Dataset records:
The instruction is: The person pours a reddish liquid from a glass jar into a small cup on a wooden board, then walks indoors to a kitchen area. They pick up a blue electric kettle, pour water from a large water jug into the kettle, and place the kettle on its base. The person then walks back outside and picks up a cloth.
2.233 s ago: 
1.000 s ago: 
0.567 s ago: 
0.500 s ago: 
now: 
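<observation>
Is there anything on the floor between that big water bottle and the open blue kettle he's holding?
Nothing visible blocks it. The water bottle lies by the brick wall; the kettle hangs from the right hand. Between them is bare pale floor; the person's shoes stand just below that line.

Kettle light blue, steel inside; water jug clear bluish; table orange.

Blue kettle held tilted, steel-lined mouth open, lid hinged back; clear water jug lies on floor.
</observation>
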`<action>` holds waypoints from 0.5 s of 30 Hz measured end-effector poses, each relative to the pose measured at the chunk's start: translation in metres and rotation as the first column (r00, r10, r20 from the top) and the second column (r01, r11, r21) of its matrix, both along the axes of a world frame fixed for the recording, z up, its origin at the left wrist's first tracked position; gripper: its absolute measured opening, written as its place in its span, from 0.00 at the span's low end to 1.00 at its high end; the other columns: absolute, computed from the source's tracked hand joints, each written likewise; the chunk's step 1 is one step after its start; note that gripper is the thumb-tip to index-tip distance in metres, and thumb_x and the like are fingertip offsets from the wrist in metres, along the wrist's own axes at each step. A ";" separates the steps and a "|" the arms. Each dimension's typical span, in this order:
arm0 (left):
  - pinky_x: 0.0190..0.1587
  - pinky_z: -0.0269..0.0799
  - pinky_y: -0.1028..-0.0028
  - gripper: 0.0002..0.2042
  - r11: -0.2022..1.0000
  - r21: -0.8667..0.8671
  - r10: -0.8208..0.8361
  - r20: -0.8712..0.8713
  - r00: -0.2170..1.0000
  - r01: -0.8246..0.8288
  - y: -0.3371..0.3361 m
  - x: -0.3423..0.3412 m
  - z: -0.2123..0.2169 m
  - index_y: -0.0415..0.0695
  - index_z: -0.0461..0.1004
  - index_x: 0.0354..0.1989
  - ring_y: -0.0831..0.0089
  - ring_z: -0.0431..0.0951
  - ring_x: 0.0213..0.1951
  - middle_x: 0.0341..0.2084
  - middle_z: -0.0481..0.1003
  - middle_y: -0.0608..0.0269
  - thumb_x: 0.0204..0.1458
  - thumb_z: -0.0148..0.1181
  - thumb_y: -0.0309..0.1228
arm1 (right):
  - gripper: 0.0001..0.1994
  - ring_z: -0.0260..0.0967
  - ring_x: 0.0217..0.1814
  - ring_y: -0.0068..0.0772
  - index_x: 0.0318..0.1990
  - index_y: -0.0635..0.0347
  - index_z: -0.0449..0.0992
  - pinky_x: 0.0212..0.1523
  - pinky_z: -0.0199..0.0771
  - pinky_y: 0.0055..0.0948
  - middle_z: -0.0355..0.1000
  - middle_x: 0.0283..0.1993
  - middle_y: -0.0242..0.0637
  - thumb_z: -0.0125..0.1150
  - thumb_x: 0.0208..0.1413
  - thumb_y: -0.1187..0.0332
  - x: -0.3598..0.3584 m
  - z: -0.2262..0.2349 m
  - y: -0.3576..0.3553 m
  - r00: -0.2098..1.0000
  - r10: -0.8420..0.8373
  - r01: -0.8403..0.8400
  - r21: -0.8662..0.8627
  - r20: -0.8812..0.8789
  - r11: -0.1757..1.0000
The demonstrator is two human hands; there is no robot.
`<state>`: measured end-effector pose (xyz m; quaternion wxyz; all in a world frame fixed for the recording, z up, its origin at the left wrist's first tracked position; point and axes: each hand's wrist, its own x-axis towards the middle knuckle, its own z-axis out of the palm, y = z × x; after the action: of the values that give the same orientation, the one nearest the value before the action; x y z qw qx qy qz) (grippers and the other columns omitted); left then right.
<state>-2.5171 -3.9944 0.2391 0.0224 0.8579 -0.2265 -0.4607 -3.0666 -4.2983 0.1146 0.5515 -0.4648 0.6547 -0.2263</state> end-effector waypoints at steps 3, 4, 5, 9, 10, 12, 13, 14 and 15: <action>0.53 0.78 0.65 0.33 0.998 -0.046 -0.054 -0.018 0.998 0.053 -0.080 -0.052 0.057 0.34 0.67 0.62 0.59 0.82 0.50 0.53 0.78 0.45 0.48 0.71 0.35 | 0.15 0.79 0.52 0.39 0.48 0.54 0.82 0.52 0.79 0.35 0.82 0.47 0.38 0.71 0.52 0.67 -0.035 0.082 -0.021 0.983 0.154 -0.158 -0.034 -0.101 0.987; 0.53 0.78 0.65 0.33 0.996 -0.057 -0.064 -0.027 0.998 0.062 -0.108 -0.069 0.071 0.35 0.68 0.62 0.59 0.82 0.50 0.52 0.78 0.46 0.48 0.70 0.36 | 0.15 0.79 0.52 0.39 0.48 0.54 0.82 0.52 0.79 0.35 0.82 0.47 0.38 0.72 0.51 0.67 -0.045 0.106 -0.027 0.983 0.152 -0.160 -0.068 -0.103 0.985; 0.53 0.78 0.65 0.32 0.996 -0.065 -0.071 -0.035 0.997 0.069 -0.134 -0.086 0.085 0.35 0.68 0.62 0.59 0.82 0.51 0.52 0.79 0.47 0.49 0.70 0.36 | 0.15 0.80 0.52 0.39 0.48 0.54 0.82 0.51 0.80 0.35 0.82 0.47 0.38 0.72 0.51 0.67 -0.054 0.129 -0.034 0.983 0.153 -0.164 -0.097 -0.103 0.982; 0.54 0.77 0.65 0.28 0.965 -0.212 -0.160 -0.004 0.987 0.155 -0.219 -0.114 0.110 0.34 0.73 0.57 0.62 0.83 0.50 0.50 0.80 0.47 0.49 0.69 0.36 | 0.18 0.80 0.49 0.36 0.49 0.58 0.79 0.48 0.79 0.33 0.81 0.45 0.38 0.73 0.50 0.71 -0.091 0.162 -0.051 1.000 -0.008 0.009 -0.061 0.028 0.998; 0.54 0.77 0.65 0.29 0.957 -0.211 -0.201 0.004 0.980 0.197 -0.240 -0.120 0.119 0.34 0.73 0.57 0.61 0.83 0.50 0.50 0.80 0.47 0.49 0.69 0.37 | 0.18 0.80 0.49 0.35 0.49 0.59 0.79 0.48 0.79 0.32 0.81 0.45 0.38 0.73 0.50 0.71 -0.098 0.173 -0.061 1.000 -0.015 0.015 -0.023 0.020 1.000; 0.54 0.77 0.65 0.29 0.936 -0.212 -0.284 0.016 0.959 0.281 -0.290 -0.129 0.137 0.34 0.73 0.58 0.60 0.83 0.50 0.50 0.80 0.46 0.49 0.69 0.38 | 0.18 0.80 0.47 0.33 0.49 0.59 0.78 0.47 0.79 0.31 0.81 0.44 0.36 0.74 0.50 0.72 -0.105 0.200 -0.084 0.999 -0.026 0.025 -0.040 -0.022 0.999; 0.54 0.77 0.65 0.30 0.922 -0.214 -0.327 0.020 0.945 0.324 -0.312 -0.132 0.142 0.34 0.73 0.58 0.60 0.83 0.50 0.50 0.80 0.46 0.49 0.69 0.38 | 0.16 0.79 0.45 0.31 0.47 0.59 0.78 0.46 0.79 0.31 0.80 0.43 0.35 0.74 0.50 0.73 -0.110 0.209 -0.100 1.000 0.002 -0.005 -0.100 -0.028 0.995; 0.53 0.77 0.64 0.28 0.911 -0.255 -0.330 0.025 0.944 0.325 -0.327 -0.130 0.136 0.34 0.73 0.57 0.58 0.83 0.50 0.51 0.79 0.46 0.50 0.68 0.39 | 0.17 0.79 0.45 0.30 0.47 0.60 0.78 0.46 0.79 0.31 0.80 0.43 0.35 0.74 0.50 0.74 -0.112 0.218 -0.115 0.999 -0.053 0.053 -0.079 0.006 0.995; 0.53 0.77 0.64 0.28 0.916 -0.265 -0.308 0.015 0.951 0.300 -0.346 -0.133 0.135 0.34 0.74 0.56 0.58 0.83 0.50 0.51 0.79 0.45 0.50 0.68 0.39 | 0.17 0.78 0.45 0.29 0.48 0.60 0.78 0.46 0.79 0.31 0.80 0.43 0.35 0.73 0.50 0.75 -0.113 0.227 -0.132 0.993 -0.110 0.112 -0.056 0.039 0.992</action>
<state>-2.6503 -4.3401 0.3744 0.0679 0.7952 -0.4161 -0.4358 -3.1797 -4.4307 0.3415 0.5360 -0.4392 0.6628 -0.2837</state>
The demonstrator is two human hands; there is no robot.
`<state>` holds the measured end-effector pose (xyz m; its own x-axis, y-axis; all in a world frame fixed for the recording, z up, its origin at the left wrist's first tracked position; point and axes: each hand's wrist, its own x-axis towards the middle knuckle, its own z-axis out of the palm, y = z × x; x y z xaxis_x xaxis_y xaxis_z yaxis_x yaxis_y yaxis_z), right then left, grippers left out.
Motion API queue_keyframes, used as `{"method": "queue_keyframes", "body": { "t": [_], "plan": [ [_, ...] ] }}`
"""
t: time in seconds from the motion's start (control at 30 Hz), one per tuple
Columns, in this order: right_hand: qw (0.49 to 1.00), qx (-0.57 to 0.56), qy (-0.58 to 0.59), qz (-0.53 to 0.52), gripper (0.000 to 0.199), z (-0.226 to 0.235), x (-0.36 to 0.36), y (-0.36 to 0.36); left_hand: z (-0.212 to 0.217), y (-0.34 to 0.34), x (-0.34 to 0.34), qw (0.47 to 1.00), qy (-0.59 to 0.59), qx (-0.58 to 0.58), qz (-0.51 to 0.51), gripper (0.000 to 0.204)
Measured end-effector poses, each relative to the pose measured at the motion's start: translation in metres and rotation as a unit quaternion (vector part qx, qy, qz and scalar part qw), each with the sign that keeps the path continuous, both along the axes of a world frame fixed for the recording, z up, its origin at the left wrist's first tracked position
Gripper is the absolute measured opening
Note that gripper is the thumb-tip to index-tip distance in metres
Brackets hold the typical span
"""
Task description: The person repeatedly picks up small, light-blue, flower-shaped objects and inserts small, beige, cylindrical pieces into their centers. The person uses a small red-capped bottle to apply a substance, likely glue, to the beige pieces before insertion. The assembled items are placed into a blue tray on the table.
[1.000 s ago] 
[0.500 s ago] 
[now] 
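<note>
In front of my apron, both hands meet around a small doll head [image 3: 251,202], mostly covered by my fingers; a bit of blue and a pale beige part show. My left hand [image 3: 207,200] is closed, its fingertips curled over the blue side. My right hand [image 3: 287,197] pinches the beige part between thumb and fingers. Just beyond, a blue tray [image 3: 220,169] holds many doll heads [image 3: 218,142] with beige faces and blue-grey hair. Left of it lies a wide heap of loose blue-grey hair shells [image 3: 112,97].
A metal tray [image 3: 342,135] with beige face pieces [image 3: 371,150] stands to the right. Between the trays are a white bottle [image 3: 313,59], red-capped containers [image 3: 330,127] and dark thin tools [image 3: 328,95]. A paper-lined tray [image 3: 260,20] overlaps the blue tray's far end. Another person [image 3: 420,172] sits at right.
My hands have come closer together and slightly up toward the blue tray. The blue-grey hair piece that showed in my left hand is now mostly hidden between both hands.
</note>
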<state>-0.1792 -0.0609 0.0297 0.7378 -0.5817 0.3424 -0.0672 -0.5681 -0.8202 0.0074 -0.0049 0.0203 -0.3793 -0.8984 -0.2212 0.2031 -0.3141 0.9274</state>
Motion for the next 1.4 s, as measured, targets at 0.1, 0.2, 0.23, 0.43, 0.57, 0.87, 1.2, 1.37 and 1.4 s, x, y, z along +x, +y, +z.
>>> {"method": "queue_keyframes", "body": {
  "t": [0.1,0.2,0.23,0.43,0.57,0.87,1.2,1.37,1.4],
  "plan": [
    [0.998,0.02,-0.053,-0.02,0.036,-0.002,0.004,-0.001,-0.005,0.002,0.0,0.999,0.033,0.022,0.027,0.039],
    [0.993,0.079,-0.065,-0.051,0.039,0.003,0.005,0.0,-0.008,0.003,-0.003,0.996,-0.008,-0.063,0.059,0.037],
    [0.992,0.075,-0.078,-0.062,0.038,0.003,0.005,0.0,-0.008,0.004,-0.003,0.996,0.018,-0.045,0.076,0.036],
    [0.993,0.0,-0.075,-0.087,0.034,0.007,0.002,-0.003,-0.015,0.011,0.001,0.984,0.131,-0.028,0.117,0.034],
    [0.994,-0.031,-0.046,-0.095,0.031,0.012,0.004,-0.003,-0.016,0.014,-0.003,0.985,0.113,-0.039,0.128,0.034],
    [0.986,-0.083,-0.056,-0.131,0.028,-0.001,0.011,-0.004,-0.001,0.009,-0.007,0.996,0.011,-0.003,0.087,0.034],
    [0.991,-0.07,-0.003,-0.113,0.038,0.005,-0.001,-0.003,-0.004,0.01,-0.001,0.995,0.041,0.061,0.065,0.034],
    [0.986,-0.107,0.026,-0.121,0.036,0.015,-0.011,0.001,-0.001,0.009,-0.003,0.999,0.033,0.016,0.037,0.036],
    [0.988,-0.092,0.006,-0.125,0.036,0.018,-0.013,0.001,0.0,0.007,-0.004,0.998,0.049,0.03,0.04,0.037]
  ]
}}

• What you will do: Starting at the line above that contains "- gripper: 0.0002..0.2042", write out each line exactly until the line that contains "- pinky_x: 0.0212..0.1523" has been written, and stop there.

• Response to this task:
  - gripper: 0.0002..0.2042
  - r11: -0.2022..1.0000
  - r21: -0.8667..0.8671
  - r10: -0.8208..0.8361
  - r20: -0.8712..0.8713
  - r00: -0.2170..1.0000
  - r01: -0.8246..0.8288
  - y: -0.3371..0.3361 m
  - x: -0.3423..0.3412 m
  - z: -0.2123..0.2169 m
  - index_y: -0.0415..0.0695
  - index_z: -0.0461..0.1004
  - index_x: 0.0354..0.1989
  - ring_y: -0.0831..0.0089
  - ring_z: -0.0431..0.0951
  - ring_x: 0.0213..0.1951
  - middle_x: 0.0341..0.2084
  - middle_z: -0.0481..0.1003
  - middle_y: -0.0608..0.0269
  - thumb_x: 0.0204..0.1458
  - thumb_z: -0.0148..0.1181
  - thumb_y: -0.0309..0.1228
arm1 (right):
  - gripper: 0.0001..0.1994
  - ring_z: -0.0260..0.0967
  - ring_x: 0.0217..0.1814
  - ring_y: -0.0068..0.0772
  - index_x: 0.0318..0.1990
  - index_y: -0.0635..0.0347
  - index_z: -0.0449..0.0992
  - pinky_x: 0.0212..0.1523

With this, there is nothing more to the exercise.